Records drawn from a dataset
========================================

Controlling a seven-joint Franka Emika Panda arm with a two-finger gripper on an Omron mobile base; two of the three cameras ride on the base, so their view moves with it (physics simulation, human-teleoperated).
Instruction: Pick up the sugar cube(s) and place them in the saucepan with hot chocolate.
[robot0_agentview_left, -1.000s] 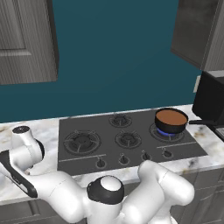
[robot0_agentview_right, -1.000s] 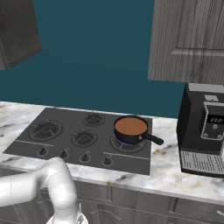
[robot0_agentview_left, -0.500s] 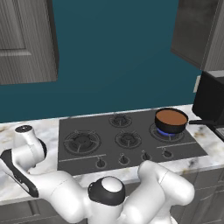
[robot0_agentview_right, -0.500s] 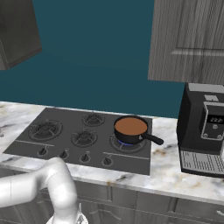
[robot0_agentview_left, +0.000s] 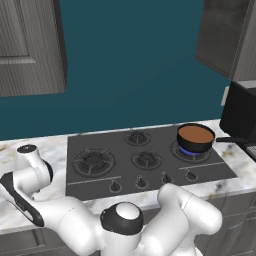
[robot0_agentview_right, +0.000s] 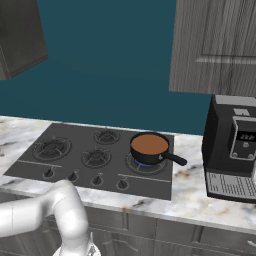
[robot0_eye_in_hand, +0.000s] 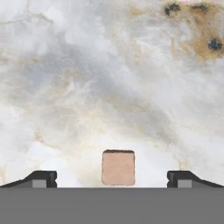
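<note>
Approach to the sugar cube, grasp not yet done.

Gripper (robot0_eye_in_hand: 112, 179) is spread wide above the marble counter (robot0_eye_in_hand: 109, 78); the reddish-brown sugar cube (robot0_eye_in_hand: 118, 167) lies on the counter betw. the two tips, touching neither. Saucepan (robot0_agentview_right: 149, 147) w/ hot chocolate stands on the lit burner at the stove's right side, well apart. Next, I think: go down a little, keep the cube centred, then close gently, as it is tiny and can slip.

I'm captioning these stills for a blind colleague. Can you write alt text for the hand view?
A small reddish-brown sugar cube lies on a pale marble counter, centred between the two dark fingertips of the open hand, which are well apart on either side of it and not touching it. Brown speckled veining marks the counter at the upper right.
</note>
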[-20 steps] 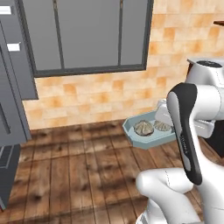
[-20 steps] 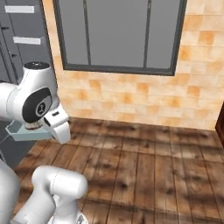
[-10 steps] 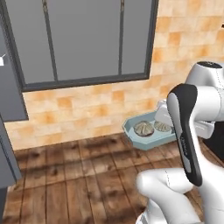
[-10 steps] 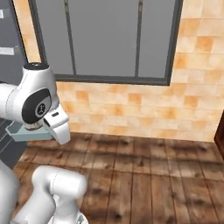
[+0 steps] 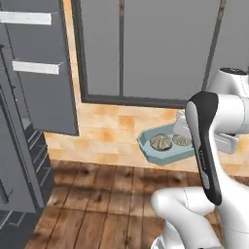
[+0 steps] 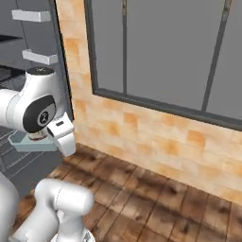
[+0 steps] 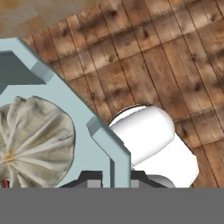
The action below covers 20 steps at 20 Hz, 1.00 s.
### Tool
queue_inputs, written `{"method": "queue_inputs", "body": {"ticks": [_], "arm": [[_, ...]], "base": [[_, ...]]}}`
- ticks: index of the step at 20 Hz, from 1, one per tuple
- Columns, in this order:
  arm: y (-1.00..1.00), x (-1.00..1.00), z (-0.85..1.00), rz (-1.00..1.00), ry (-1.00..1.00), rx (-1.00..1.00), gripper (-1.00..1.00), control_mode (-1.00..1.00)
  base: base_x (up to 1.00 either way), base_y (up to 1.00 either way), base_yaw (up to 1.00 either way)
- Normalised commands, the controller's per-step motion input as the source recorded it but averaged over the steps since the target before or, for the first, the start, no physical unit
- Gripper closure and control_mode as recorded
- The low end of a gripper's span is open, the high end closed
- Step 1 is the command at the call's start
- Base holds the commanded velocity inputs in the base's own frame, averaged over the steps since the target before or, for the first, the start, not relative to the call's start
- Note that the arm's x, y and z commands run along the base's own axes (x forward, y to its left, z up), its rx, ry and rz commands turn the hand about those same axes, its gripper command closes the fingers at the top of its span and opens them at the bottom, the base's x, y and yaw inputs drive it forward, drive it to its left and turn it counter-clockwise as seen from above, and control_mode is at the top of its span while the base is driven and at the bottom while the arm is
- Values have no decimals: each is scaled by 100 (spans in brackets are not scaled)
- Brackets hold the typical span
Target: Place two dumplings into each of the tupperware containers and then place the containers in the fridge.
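A pale blue-green tupperware container (image 5: 146, 144) hangs in the air in front of the arm, level, with two dumplings (image 5: 160, 141) (image 5: 182, 140) side by side in it. My gripper (image 7: 117, 175) is shut on its rim, one finger inside the wall and one outside. The hand view shows the container's wall (image 7: 65, 100) up close and one dumpling (image 7: 35, 146) in it. From the right base view the container (image 6: 28, 144) sits under the hand. The fridge (image 5: 44, 73) stands open at the left, its door carrying white bins (image 5: 36, 67). Its dark shelves (image 6: 9, 71) lie just beyond the arm.
A brick wall (image 6: 156, 137) with a large dark-framed window (image 5: 146, 48) runs straight ahead. A wooden plank floor (image 5: 107, 194) lies below the carried container. The open fridge door juts out over the floor on the left.
The whole picture has shifted: the base has moved, and the fridge now stands larger and closer at the left. The container stays in my gripper in the same pose.
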Motion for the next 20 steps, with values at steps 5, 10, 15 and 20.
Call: {"method": "queue_inputs", "body": {"ticks": [5,10,15,20], "arm": [[0,0,0,0,0,0,100,100],[0,0,0,0,0,0,100,100],[0,0,0,0,0,0,100,100],[0,0,0,0,0,0,100,100]], "base": [[68,-33,82],[36,-65,75],[22,-95,59],[34,-98,46]]}}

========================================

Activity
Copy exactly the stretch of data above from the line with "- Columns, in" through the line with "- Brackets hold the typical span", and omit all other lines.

Exercise output
- Columns, in this order:
  arm: y (-1.00..1.00), x (-1.00..1.00), z (-0.85..1.00), rz (-1.00..1.00), ry (-1.00..1.00), rx (-1.00..1.00), gripper (-1.00..1.00), control_mode (-1.00..1.00)
  base: base_x (up to 1.00 either way), base_y (up to 1.00 either way), base_yaw (up to 1.00 either way)
- Normalised commands, the controller's per-step motion input as the source recorded it but averaged over the steps since the target before or, for the first, the start, no physical unit
- Gripper closure and control_mode as recorded
- The low end of a gripper's span is open, the high end closed
- Step 1 is the command at the call's start
- Base holds the commanded velocity inputs in the base's own frame, averaged over the steps since the target before or, for the first, the start, not relative to the call's start
- Note that the arm's x, y and z commands run along the base's own axes (x forward, y to its left, z up), its rx, ry and rz commands turn the hand about those same axes, its gripper command closes the fingers at the top of its span and opens them at the bottom, the base's x, y and yaw inputs drive it forward, drive it to its left and turn it counter-clockwise as seen from above, and control_mode is at the top of its span while the base is driven and at the bottom while the arm is
- Values have no decimals: each is scaled by 100 (spans in brackets are not scaled)
- Brackets hold the typical span

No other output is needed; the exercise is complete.